• [Saved entries]
════════
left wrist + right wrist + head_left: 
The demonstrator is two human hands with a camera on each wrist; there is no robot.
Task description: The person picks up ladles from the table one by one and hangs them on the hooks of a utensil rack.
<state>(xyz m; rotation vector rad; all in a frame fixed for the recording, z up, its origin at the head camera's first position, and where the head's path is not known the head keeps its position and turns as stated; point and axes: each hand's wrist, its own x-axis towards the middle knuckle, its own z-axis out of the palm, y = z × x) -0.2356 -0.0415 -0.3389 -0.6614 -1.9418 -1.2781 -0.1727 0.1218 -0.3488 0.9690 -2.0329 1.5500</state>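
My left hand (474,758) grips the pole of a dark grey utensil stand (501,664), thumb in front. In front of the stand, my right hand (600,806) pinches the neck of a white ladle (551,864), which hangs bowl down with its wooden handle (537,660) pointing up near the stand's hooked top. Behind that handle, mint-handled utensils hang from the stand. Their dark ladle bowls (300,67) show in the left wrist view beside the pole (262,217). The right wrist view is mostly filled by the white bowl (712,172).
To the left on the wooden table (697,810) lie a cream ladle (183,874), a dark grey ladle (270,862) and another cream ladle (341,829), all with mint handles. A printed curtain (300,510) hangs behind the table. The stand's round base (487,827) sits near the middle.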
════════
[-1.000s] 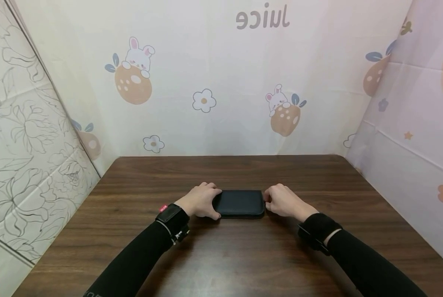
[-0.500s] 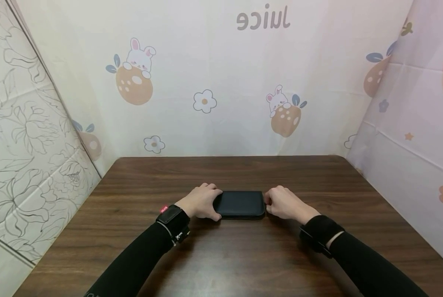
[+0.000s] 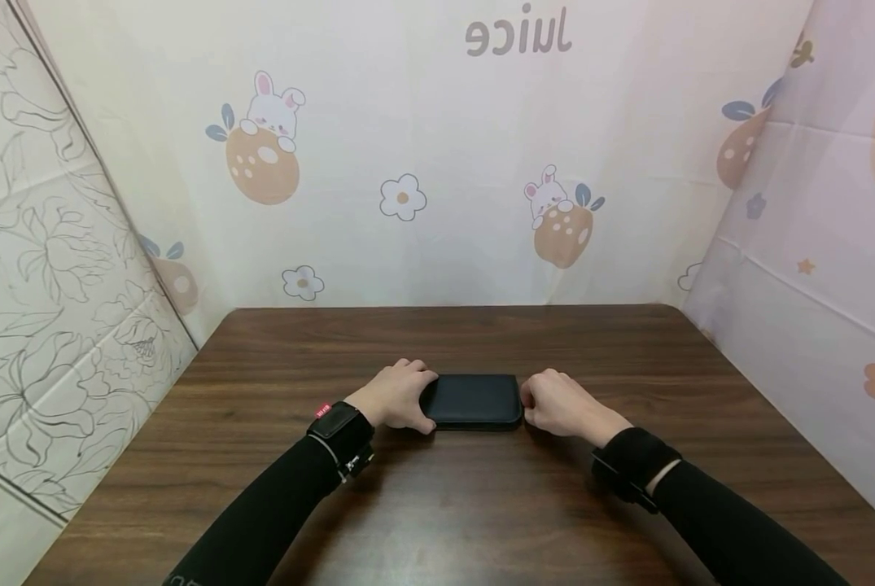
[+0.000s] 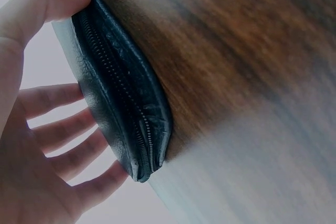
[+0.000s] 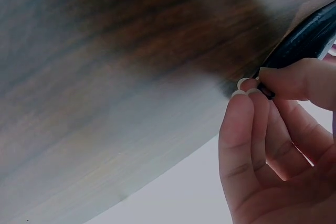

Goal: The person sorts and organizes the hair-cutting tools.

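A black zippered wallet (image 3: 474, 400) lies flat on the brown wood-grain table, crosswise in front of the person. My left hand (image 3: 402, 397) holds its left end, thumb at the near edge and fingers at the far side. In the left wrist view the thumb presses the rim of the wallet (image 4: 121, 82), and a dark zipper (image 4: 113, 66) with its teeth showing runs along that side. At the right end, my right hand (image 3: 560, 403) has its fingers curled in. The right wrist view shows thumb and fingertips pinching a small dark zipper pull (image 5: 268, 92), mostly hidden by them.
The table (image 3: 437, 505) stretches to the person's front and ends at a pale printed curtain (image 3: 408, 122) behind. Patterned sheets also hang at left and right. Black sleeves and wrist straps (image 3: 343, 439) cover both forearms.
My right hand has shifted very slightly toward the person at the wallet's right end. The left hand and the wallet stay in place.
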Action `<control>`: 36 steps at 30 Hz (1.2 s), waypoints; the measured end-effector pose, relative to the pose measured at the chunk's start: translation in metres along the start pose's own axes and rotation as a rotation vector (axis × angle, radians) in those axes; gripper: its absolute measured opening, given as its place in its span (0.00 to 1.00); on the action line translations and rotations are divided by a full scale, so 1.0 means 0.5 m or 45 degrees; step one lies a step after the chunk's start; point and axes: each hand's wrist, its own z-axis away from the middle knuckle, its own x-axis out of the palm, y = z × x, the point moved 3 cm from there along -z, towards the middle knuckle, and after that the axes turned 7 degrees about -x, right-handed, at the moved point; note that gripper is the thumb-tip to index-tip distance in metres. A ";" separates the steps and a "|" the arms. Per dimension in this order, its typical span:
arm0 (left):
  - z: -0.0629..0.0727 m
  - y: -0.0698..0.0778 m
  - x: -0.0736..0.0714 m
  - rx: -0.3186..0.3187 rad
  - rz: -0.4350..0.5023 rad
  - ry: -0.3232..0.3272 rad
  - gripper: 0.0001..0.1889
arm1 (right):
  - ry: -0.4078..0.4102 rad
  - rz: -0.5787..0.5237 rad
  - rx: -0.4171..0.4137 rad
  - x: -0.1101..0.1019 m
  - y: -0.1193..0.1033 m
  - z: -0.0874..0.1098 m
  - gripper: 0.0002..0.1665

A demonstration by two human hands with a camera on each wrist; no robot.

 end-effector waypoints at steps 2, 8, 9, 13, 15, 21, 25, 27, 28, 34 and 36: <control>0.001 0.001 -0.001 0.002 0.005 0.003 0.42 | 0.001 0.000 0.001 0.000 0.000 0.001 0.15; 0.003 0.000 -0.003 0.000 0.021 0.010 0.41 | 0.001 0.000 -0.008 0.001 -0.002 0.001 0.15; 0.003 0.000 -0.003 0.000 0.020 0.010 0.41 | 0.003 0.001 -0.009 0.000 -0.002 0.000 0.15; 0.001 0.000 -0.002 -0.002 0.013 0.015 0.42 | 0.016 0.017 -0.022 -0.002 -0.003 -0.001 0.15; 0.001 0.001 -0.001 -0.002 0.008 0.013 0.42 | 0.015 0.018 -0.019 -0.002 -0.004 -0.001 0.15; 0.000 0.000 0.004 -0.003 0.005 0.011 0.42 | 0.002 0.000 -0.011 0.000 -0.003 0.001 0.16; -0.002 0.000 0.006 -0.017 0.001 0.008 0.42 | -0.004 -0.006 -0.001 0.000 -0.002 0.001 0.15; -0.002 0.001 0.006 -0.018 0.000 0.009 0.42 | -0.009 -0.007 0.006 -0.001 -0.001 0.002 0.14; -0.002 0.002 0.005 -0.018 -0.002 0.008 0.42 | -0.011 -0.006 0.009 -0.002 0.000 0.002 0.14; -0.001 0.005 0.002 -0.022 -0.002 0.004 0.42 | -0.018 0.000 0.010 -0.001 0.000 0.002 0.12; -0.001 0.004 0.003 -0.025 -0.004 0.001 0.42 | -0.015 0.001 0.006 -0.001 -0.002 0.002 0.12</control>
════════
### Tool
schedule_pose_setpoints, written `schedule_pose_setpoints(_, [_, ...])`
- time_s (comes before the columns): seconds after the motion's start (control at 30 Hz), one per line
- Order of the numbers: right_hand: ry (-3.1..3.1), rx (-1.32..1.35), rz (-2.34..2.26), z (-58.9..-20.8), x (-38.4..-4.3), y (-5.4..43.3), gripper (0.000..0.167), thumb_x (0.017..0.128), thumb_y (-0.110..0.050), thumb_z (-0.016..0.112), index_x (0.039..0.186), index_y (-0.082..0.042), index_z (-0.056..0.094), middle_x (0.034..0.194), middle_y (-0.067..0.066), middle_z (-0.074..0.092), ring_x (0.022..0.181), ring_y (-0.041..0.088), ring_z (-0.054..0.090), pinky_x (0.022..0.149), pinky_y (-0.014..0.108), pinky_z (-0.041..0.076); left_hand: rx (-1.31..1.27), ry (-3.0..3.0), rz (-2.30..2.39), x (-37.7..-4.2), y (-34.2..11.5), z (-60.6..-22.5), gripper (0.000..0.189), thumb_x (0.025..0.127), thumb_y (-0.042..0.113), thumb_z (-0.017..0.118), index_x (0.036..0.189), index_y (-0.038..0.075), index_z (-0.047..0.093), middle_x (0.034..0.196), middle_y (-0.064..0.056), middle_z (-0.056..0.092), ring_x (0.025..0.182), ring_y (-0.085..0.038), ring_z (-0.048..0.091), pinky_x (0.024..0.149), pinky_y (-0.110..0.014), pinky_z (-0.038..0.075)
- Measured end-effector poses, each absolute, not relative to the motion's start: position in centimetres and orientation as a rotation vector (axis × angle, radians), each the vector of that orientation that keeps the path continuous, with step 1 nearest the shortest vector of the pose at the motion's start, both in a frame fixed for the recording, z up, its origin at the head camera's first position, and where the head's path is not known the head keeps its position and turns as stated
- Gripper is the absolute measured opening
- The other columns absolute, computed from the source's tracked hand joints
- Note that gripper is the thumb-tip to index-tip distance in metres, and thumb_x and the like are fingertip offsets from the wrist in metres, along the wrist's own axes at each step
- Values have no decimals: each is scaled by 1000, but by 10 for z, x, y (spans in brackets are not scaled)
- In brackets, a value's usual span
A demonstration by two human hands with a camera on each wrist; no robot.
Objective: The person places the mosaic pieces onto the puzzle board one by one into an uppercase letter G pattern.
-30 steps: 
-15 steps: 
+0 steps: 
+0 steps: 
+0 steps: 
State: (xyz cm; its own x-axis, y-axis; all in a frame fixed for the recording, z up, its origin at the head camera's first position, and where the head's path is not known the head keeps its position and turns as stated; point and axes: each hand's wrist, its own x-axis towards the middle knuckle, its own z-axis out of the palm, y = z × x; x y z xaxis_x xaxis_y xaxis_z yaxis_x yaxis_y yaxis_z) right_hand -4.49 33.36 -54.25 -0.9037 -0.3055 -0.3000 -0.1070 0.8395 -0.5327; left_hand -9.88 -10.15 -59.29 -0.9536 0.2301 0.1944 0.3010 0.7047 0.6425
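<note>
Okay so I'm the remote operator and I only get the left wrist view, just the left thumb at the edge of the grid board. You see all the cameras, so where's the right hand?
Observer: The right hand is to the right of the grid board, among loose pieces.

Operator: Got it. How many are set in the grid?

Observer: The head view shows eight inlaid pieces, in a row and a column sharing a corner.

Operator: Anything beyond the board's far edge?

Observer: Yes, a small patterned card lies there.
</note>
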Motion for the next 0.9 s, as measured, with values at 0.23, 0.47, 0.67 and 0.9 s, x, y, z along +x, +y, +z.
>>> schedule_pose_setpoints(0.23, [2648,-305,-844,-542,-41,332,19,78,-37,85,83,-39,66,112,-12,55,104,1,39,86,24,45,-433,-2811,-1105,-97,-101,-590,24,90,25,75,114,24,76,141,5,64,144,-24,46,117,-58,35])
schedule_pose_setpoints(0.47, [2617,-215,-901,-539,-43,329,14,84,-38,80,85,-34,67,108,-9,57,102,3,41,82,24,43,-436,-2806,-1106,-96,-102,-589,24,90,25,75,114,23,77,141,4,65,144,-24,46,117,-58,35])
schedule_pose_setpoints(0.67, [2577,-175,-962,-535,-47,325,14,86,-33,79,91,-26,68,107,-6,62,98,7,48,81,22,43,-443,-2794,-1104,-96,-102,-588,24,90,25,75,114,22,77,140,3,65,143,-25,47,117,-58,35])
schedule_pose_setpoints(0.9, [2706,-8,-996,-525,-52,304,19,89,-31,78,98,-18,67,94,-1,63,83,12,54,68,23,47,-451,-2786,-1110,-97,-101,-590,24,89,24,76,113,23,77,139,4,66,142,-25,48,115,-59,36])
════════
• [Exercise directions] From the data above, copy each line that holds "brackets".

• [Answer to this exercise]
- Values have no decimals: each is scaled by 1000, but by 10 for z, x, y (spans in brackets are not scaled)
- In brackets, a value's usual span

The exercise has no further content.